▸ EXERCISE BRIEF
Go through the records and give each one again exactly.

▸ PROVIDED RECORDS
________________________

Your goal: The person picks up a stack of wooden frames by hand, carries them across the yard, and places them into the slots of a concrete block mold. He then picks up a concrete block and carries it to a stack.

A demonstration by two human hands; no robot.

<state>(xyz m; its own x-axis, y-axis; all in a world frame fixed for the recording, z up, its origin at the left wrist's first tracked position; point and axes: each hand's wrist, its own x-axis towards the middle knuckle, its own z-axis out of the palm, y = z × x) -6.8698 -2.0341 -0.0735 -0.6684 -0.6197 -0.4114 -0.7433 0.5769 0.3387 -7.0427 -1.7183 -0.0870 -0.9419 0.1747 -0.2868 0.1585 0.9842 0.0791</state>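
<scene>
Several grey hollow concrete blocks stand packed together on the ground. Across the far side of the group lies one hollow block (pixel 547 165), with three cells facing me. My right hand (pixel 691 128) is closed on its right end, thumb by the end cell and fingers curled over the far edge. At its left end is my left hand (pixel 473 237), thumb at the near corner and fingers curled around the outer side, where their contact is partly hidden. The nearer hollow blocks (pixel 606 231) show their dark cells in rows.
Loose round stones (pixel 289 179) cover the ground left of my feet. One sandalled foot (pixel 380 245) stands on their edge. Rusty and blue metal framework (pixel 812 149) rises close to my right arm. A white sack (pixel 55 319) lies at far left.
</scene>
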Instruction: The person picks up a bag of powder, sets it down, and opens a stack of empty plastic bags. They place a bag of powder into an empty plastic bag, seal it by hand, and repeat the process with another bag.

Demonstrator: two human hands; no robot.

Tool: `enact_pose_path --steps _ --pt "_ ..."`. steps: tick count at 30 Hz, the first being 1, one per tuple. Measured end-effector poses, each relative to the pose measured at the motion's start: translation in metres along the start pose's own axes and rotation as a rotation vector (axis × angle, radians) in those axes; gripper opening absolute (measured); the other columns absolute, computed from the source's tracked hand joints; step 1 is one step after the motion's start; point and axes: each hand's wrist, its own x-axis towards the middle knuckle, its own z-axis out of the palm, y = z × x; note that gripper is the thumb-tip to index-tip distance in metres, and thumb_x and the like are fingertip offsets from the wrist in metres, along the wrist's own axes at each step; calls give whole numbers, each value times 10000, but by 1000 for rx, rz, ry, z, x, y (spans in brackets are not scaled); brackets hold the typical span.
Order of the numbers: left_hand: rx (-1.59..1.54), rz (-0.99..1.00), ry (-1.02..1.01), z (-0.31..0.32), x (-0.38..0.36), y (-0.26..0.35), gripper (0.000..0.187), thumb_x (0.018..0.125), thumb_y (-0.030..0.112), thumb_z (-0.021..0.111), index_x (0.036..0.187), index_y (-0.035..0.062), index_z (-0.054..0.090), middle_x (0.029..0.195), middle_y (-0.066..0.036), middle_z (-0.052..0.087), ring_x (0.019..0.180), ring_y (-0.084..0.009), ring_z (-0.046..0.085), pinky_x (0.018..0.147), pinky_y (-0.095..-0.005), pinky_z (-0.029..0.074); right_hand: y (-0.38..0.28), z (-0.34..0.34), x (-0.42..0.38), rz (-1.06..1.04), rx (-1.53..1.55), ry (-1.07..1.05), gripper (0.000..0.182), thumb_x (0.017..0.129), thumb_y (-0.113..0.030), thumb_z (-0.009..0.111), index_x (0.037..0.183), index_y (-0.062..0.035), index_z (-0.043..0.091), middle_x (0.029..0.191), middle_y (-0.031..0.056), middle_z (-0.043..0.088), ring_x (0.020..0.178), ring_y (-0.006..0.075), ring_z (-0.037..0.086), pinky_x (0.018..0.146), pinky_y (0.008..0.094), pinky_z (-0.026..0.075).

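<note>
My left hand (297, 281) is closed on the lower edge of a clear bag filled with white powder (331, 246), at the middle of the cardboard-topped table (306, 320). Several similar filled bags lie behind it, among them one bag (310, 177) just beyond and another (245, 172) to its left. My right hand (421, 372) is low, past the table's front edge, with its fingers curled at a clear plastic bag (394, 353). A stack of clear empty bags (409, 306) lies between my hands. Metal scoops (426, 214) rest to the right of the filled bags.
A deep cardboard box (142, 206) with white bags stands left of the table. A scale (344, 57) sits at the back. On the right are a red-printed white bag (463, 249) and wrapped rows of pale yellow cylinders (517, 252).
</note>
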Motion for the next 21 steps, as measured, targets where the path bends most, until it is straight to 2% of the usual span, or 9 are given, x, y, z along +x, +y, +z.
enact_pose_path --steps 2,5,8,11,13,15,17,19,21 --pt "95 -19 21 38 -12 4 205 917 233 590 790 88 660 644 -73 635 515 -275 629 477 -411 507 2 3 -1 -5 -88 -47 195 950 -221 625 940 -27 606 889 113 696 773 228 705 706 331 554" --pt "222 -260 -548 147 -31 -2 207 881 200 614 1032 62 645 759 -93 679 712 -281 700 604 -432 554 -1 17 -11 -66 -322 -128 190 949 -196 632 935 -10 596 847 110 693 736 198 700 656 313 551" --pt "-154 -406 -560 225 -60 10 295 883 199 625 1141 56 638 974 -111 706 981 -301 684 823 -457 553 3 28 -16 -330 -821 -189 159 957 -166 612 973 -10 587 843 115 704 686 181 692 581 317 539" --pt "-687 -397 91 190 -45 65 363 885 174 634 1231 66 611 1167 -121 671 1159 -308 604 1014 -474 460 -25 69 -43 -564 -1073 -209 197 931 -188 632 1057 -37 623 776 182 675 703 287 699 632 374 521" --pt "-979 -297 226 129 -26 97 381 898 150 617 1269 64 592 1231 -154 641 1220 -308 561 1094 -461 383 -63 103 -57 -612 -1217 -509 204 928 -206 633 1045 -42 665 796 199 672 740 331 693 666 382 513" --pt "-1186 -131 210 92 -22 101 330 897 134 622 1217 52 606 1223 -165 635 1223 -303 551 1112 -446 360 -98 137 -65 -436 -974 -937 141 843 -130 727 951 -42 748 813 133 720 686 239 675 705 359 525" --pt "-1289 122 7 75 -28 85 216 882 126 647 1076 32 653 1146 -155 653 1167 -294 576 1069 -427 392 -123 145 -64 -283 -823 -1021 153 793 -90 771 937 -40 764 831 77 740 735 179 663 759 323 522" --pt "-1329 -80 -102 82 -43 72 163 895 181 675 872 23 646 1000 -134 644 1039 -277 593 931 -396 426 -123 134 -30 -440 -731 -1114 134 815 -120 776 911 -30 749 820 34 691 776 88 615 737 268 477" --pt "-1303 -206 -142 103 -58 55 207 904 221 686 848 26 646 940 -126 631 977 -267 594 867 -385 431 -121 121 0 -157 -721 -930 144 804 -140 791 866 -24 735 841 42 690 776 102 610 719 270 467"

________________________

▸ SOLUTION TO THE PROBLEM
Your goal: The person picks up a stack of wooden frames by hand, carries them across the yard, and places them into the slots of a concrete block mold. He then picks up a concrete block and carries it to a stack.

A demonstration by two human hands; no robot.

<state>(xyz m; its own x-axis, y-axis; all in a world frame fixed for the recording, z up, its origin at the left wrist's first tracked position; point and axes: each hand's wrist, its own x-axis towards the middle knuckle, its own z-axis out of the palm, y = z × x) -6.8698 -2.0341 -0.0735 -0.6684 -0.6197 -0.4114 -0.7433 0.5769 0.3387 -7.0427 -1.7183 -0.0870 -0.9419 0.1747 -0.2868 0.1585 0.9842 0.0791</state>
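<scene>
Several grey hollow concrete blocks stand packed together on the ground. Across the far side of the group lies one hollow block (pixel 547 165), with three cells facing me. My right hand (pixel 691 128) is closed on its right end, thumb by the end cell and fingers curled over the far edge. At its left end is my left hand (pixel 473 237), thumb at the near corner and fingers curled around the outer side, where their contact is partly hidden. The nearer hollow blocks (pixel 606 231) show their dark cells in rows.
Loose round stones (pixel 289 179) cover the ground left of my feet. One sandalled foot (pixel 380 245) stands on their edge. Rusty and blue metal framework (pixel 812 149) rises close to my right arm. A white sack (pixel 55 319) lies at far left.
</scene>
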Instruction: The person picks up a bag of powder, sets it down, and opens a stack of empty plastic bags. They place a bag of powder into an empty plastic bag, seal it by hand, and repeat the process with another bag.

Demonstrator: two human hands; no robot.

Tool: `enact_pose_path --steps _ --pt "_ ..."`. steps: tick count at 30 Hz, the first being 1, one per tuple. Measured end-effector poses, each relative to the pose measured at the motion's start: translation in metres along the start pose's own axes and rotation as a rotation vector (axis × angle, radians) in those axes; gripper opening absolute (measured); the other columns absolute, computed from the source's tracked hand joints; step 1 is one step after the motion's start; point and axes: each hand's wrist, its own x-axis towards the middle knuckle, its own z-axis out of the palm, y = z × x; note that gripper is the thumb-tip to index-tip distance in metres, and thumb_x and the like are fingertip offsets from the wrist in metres, along the wrist's own axes at each step; calls give whole numbers, each value times 10000, but by 1000 for rx, rz, ry, z, x, y (spans in brackets are not scaled); brackets hold the typical span.
Order of the numbers: left_hand: rx (-1.59..1.54), rz (-0.99..1.00), ry (-1.02..1.01), z (-0.31..0.32), x (-0.38..0.36), y (-0.26..0.35), gripper (0.000..0.187), thumb_x (0.018..0.125), thumb_y (-0.030..0.112), thumb_z (-0.021..0.111), index_x (0.036..0.187), index_y (-0.035..0.062), index_z (-0.054..0.090), middle_x (0.029..0.195), middle_y (-0.066..0.036), middle_z (-0.052..0.087), ring_x (0.019..0.180), ring_y (-0.084..0.009), ring_z (-0.046..0.085), pinky_x (0.018..0.147), pinky_y (-0.095..-0.005), pinky_z (-0.029..0.074); right_hand: y (-0.38..0.28), z (-0.34..0.34), x (-0.42..0.38), rz (-1.06..1.04), rx (-1.53..1.55), ry (-1.07..1.05), gripper (0.000..0.182), thumb_x (0.017..0.129), thumb_y (-0.113..0.030), thumb_z (-0.009..0.111), index_x (0.037..0.183), index_y (-0.062..0.035), index_z (-0.043..0.091), middle_x (0.029..0.191), middle_y (-0.031..0.056), middle_z (-0.043..0.088), ring_x (0.020..0.178), ring_y (-0.006..0.075), ring_z (-0.037..0.086), pinky_x (0.018..0.146), pinky_y (0.008..0.094), pinky_z (-0.026..0.075).

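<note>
My left hand (297, 281) is closed on the lower edge of a clear bag filled with white powder (331, 246), at the middle of the cardboard-topped table (306, 320). Several similar filled bags lie behind it, among them one bag (310, 177) just beyond and another (245, 172) to its left. My right hand (421, 372) is low, past the table's front edge, with its fingers curled at a clear plastic bag (394, 353). A stack of clear empty bags (409, 306) lies between my hands. Metal scoops (426, 214) rest to the right of the filled bags.
A deep cardboard box (142, 206) with white bags stands left of the table. A scale (344, 57) sits at the back. On the right are a red-printed white bag (463, 249) and wrapped rows of pale yellow cylinders (517, 252).
</note>
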Motion for the next 21 steps, as measured, targets where the path bends most, until it is straight to 2% of the usual span, or 9 are given, x, y, z along +x, +y, +z.
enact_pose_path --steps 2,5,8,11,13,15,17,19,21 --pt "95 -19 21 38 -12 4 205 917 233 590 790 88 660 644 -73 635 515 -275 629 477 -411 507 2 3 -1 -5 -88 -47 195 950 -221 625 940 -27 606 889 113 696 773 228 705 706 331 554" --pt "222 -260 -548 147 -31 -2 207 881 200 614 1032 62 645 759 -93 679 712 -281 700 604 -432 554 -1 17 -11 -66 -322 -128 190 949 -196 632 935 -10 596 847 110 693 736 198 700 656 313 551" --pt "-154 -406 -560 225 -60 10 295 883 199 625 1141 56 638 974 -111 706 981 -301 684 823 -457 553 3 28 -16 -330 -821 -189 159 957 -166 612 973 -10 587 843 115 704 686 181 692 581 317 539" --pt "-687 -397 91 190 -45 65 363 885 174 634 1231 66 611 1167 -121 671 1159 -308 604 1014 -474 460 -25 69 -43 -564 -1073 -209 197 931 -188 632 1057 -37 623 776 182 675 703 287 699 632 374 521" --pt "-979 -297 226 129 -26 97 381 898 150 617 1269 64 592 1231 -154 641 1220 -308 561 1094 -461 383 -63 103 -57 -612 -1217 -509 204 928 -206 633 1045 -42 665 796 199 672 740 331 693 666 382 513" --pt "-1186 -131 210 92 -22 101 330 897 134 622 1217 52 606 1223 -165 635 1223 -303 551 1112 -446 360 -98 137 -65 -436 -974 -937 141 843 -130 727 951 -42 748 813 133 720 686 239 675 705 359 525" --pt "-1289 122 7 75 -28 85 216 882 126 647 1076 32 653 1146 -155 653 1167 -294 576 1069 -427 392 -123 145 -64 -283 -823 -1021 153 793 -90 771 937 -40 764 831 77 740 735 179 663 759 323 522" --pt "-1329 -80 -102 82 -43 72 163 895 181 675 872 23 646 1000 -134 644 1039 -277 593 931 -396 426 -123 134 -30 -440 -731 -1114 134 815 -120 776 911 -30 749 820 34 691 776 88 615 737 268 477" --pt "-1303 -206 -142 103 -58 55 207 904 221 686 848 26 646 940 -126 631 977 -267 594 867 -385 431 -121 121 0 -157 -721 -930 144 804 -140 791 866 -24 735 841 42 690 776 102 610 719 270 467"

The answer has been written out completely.